Print version ISSN 0004-282X

Arq. Neuro-Psiquiatr. vol.61 no.4 São Paulo Dec. 2003

http://dx.doi.org/10.1590/S0004-282X2003000600011 

Myopathy of distal lower limbs : the clinical variant of Miyoshi

 

Miopatia distal dos membros inferiores: variante de Miyoshi

 

 

Cristiane N. SoaresI; Marcos R.G. de FreitasI; Osvaldo J.M. NascimentoII; Lenilda Ferreira da SilvaI; Andréa R. de FreitasIII; Lineu C. WerneckIV

Departamento de Neurologia, Hospital Universitário Antonio Pedro, Universidade Federal Fluminense (UFF), Niterói, Brasil
IMédica Residente
IIProfessor Titular de Neurologia
IIINeurologista
IVChefe de Departamento de Neurologia do Hospital de Clínicas da Universidade Federal do Paraná, Curitiba PR, Brasil

 

 


ABSTRACT

Miyoshi distal dystrophy is a rare myopathy characterized by an autosomal recessive pattern of inheritance and it is prevalent in Japan. Onset of disease is in early adult life with weakness and atrophy of the leg muscles. Recently gene linkage to chromosome 2p12-14 has been established. We report three sisters, born of consanguineous parents. All of them noticed weakness and atrophy of leg muscles, and could not walk on their heels. In all of them the creatine kinase concentrations were very high. The electromyography showed myopathic patterns and the muscle biopsy disclosed dystrophic changes and an absence of dysferlin. There are few cases reported of Miyoshi distal dystrophy in Latin America. The Miyoshi myopathy may be distinct among the hereditary distal myopathies.

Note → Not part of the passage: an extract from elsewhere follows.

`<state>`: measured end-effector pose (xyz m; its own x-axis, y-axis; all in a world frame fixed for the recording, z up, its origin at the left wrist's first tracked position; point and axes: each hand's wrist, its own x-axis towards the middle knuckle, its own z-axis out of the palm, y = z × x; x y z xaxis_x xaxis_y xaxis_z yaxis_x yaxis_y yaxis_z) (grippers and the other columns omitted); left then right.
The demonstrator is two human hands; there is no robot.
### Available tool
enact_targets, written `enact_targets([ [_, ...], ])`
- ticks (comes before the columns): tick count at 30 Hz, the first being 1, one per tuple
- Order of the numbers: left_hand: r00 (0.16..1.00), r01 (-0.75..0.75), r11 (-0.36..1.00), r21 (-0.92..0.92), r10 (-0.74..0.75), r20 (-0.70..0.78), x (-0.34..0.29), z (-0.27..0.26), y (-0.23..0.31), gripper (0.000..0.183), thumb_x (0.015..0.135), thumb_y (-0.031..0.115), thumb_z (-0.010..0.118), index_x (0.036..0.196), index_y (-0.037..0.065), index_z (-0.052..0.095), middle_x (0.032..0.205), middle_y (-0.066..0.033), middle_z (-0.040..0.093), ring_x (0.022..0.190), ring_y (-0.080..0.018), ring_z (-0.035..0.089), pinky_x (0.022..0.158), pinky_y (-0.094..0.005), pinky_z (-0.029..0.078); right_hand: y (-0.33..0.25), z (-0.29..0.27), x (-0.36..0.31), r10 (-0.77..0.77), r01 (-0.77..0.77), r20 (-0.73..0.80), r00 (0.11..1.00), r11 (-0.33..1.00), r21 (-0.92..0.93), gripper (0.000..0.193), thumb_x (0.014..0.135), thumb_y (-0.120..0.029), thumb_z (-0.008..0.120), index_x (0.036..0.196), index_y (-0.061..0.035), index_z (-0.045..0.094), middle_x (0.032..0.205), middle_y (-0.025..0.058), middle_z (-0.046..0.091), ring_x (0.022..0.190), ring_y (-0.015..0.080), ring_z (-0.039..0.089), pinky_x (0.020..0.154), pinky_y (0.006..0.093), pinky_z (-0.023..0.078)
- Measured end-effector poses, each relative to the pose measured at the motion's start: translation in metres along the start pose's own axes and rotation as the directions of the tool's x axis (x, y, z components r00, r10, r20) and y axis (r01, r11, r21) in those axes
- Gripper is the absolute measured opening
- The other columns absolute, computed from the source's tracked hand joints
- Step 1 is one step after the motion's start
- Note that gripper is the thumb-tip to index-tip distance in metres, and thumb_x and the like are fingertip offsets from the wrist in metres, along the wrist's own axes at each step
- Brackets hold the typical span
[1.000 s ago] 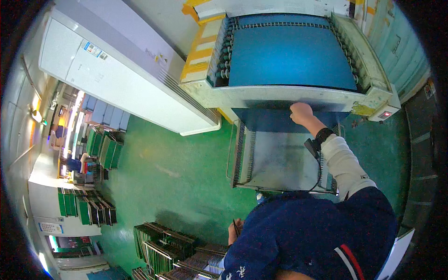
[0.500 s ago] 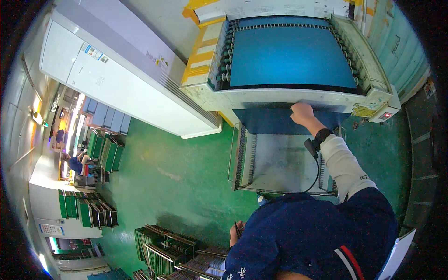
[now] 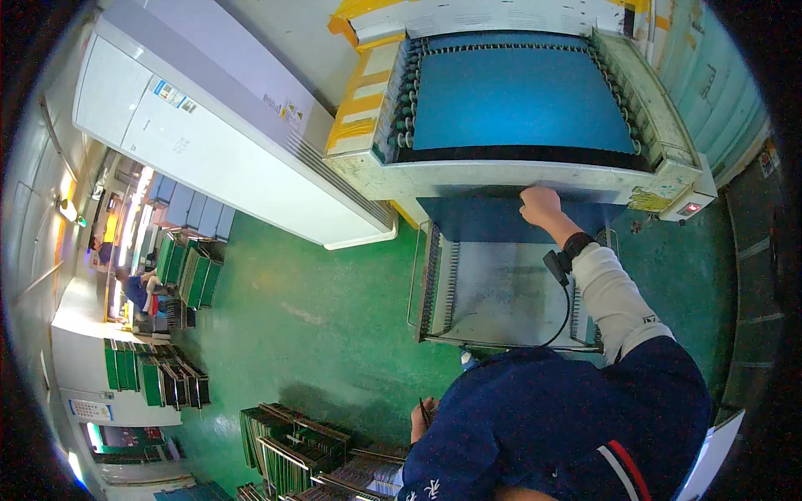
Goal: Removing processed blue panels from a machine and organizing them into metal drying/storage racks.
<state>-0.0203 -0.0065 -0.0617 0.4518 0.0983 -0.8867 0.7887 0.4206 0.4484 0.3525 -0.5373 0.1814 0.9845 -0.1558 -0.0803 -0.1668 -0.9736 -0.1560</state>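
Observation:
My right hand (image 3: pixel 541 206) is closed at a dark blue flat panel (image 3: pixel 472 220), just below the front edge of a roller conveyor machine (image 3: pixel 518 175). The fingers are partly hidden by the back of the hand. Under the panel stands a slotted rack (image 3: pixel 501 292) with ribbed sides. A bright blue panel (image 3: pixel 522 100) lies flat on the machine's rollers, beyond the hand. Low by my body, my left hand (image 3: pixel 420 420) shows only in part beside my sleeve, with a thin black cord or strap across it; its fingers are not clear.
A tall white cabinet unit (image 3: pixel 234 159) leans across the left of the view. Racks of green boards (image 3: pixel 288 455) stand at lower left, more racks (image 3: pixel 196 271) farther off. A co-worker (image 3: pixel 138 290) is at the far left. A dark panelled surface (image 3: pixel 756 284) is at right.
The bright blue panel on the rollers has shifted slightly away from me, widening the dark strip at its near edge. My right hand stays at the dark panel.

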Motion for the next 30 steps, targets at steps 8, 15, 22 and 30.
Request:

Key words: distal muscular dystrophy, myopathy, Miyoshi myopathy, dysferlin.


RESUMO

A distrofia muscular de Miyoshi é doença rara, descrita inicialmente no Japão e de herança autossômica recessiva. Caracteriza-se por fraqueza e atrofia muscular acometendo inicialmente e às vezes exclusivamente a musculatura do compartimento posterior das pernas, com evolução lentamente progressiva. Recentemente verificou-se alteração genética no cromossomo 2p-12-14. Referimos a três pacientes do sexo feminino, irmãs e filhas de pais consangüíneos de primeiro grau. Todas apresentaram como sintoma inicial fraqueza nas pernas com dificuldade para andar, sobretudo na ponta dos pés. A flexão dorsal dos pés estava preservada. Todas exibiam níveis elevados de creatinoguinase. A eletromiografia em todas mostrou padrão miopático. A biópsia muscular revelou alteração da disferlina. Poucos casos de miopatia de Miyoshi são relatados na América Latina. Realçamos seus critérios diagnósticos necessários para o diagnóstico desta afecção dentre as miopatias geneticamente determinadas.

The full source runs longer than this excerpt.